Cet essai déclenche une réponse virulente du linguiste Sardar Khan : Multāni, zubān yā bolī ? « Le multani, langue ou dialecte ? » signé du pseudonyme ‘Khalil Jalandhari’ (9 Novembre 1958) dans lequel celui-ci reprend un à un les rapprochements faits par Sayed Ali Shah Multani entre mots de sanskrit védique et mots siraiki, et montre d’une part que certaines des étymologies sanskrites proposées pour des mots siraikis sont erronées, et d’autre part qu’en utilisant le même système de rapprochement on peut aussi prouver que le panjabi est l’héritier direct du sanskrit védique. Il réaffirme alors que le siraikī n’est qu’un dialecte du panjabi

4.2.2.2 Asif Khan : Le panjabi, langue dravidienne ?
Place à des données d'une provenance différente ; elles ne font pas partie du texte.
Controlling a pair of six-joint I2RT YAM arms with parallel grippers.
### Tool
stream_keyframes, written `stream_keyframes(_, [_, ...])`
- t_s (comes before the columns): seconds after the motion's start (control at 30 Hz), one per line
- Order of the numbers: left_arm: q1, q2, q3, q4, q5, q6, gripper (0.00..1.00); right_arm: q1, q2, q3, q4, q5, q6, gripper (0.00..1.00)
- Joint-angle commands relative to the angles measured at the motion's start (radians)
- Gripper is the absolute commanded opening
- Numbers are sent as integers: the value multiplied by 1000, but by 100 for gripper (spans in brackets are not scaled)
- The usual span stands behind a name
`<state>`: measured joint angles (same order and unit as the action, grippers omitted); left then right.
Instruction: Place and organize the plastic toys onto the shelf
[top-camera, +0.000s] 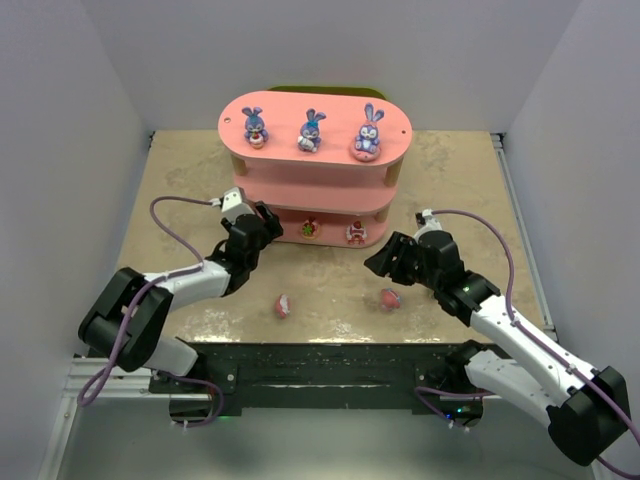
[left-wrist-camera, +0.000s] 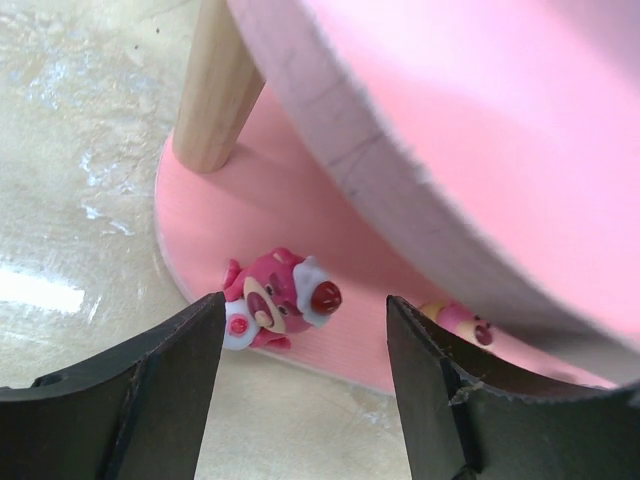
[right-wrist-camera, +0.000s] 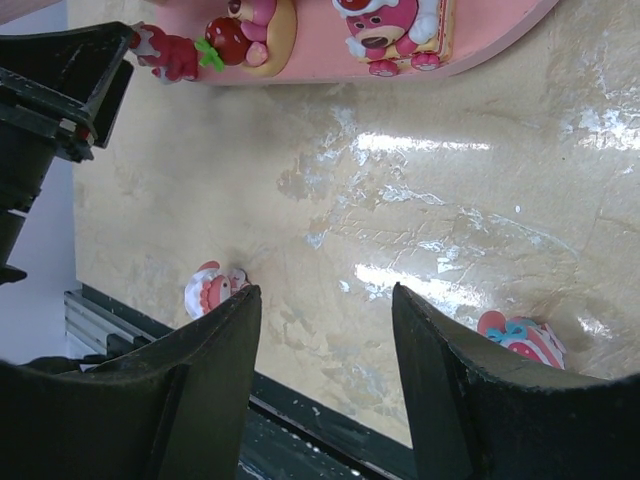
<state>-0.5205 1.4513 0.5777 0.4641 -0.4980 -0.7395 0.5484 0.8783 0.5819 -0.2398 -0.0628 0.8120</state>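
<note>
**Left gripper at the bottom tier: clear the placed figure**

Your left gripper (left-wrist-camera: 305, 305) is open and empty. In its wrist view the fingers frame a pink figure (left-wrist-camera: 283, 300) near the front edge of the shelf's (top-camera: 290, 105) bottom board. The step appears to be withdrawal. Back straight out, keeping both fingers off the figure and below the middle board.

Your right gripper (right-wrist-camera: 325, 295) is also open and empty above the bench (top-camera: 330, 280). A pale toy (right-wrist-camera: 212, 290) and a pink toy (right-wrist-camera: 522, 338) lie loose there. Centre over one, then descend vertically.
</note>
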Motion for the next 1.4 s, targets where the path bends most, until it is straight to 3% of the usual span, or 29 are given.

Asif Khan, dans son essai Panjābī zubān ke ajzā-e tarkībī « Les éléments constitutifs de la langue panjabie » publié le 27 Septembre 1959, utilise la même méthode de comparaison lexicale que celle utilisée par Sayed Ali Shah pour remettre en question la notion selon laquelle la langue panjabie est une langue indo-aryenne. Il part du constat que le panjabi a été jusqu’à maintenant déclarée langue indo-aryenne sur la base de son vocabulaire, que l’on dit dérivé du sanskrit, mais s’il y a d’incontestables similarités entre mots sanskrits et mots panjabis, le vocabulaire panjabi présente d’étonnantes similarités avec des mots dravidiens cités par Robert Caldwell dans son livre A comparative grammar of the Dravidian or South Indian family of Languages457 (il cite 13 mots similaires), et avec les mots d’une langue dravidienne isolée : le brahoui (il en cite 9). Ces similarités poussent Asif Khan à se demander si le panjabi appartient réellement à la famille linguistique indo-aryenne.

Cet article pose la première pierre d’une théorie dravidienne que Ain-ul Haque Farīdkoti reprendra et développera dans son essai Panjābī zubān dyāṃ jaṛāṃ « Les racines de la langue panjabie »458. Elle séduira nombre d’activistes du panjabi tels Shafqat Tanvir Mirza, qui dans son livre Adab rāhīṃ Panjāb dī tārīx « L’histoire du Panjab à travers sa littérature » se livrera à des recoupements entre pothohari et langues dravidiennes et aussi Ahmad Salim459.

Ces débats montrent bien qu’Imroz continue la tradition instaurée par la chronique Gall bāt à ses débuts en 1951 : il est un forum, accueillant des avis divergents et parfois inédits sur la question panjabie.